Let’s do anther show of hands. During the past week, how many of you looked in the mirror and wished for something to be different? To be a little taller, or a little thinner – just, you know, the belly; or the thighs. Maybe you looked and wished to be more muscular or younger? To have smoother skin?

It seems, we are at an impasse. We don’t think we should be judged by our looks, but we quite harshly judge ourselves based on them. We think beauty is only skin deep, but we spend a lot of time, effort and money on trying to make ourselves look better, thus constantly engaging in something that is supposedly trivial. And it’s not just me and you either – according to the American Society of Plastic Surgeons, butt implants were the fastest growing type of cosmetic surgery in 2015. On average, there was a butt implant procedure every 30 minutes of every day. When I search for “love your body” in just Amazon Books, I find 14 399 results. 14 000 titles just to help us get comfortable in our own skin. Clearly we need a lot of help.

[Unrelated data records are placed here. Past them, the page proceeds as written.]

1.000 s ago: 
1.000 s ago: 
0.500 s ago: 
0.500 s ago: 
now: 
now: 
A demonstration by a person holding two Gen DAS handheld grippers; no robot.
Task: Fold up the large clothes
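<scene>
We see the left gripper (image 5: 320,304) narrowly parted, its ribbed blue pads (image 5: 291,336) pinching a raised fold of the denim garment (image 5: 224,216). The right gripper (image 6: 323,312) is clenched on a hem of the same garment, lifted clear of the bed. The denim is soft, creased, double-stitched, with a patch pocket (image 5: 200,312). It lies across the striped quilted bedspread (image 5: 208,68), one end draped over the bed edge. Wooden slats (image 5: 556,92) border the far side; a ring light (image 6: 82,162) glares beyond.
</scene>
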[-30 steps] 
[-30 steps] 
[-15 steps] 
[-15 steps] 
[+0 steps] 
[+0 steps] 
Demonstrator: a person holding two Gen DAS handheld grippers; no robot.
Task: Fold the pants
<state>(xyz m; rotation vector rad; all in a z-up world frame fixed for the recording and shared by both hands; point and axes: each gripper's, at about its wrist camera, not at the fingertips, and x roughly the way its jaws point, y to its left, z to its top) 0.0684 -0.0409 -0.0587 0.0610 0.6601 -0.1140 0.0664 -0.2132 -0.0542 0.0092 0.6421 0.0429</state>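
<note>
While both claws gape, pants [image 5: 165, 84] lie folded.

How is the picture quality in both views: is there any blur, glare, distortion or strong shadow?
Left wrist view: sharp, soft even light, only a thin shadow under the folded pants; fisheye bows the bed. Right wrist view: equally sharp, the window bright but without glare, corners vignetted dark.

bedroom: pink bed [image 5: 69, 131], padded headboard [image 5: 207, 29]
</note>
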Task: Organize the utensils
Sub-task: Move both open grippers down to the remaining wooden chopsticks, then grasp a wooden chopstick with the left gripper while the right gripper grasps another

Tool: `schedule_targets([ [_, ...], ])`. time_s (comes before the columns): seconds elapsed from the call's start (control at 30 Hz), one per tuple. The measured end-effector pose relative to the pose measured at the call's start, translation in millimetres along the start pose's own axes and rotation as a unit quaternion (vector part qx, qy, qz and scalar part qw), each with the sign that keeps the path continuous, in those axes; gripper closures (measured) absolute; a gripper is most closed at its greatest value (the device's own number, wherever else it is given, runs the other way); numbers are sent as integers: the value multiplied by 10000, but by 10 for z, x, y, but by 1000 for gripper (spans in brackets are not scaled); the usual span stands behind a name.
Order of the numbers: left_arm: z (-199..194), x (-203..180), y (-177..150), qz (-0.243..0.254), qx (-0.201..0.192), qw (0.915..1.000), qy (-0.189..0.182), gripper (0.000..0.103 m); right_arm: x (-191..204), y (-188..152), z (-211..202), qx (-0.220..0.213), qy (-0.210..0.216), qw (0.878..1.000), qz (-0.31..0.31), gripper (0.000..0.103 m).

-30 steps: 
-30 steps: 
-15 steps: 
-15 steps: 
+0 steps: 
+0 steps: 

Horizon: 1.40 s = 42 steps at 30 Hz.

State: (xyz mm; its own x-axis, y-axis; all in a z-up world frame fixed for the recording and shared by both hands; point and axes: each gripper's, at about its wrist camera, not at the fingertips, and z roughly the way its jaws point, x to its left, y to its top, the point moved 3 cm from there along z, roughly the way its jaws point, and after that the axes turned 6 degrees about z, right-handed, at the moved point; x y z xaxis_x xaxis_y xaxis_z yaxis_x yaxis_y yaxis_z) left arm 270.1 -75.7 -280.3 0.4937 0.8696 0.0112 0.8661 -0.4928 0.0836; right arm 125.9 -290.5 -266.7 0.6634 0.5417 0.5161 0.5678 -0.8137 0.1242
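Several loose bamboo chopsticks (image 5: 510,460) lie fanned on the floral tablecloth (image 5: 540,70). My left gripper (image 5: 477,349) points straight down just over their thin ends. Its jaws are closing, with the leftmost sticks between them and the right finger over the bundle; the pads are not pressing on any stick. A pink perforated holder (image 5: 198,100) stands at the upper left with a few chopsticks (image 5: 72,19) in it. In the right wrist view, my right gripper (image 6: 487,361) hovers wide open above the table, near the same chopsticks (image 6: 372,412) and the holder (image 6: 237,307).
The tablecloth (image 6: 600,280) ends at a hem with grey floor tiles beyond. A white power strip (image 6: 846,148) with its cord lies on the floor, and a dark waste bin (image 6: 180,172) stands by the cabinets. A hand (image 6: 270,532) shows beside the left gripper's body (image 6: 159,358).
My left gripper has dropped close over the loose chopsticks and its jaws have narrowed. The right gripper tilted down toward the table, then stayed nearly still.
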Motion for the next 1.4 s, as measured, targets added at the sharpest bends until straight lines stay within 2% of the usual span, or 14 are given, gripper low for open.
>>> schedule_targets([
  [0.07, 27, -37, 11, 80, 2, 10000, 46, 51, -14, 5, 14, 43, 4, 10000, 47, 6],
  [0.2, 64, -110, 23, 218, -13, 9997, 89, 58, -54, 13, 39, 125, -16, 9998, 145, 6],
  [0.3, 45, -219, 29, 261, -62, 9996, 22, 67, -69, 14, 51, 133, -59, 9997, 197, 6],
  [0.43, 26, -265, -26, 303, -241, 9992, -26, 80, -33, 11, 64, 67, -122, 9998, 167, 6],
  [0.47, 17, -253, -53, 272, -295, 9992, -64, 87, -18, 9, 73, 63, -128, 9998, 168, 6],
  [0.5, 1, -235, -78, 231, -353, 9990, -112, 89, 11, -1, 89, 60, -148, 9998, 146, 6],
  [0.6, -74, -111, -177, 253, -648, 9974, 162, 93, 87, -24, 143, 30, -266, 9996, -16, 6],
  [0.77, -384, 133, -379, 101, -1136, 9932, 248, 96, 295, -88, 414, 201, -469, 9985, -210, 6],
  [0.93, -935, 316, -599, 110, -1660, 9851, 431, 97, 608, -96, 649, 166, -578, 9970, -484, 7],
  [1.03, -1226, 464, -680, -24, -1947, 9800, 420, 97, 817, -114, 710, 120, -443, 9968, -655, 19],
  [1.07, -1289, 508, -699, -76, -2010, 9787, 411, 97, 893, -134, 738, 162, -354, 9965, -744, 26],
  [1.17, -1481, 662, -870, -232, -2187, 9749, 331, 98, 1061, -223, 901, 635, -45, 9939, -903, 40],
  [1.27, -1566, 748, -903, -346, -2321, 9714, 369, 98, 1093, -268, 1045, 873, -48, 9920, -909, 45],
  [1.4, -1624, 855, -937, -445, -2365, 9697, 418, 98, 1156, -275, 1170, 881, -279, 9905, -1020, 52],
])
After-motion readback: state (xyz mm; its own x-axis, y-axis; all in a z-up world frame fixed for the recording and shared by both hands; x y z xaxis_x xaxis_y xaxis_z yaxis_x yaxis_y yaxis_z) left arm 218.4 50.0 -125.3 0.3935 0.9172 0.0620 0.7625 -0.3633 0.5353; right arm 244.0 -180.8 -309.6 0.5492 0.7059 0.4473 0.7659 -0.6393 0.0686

So the relationship we have with our bodies seems best described as tense. Why is that?Some say it is because we’re self-centered, narcissistic and superficial. I don’t think so. I also have some ideas on how to soothe this tension. To explain those ideas, I will use an example of something many people think is self-centered, narcissistic and superficial – selfies.

Continue reading “We’re all selfish superficial and too fat? Tedx talk by Kat Tiidenberg”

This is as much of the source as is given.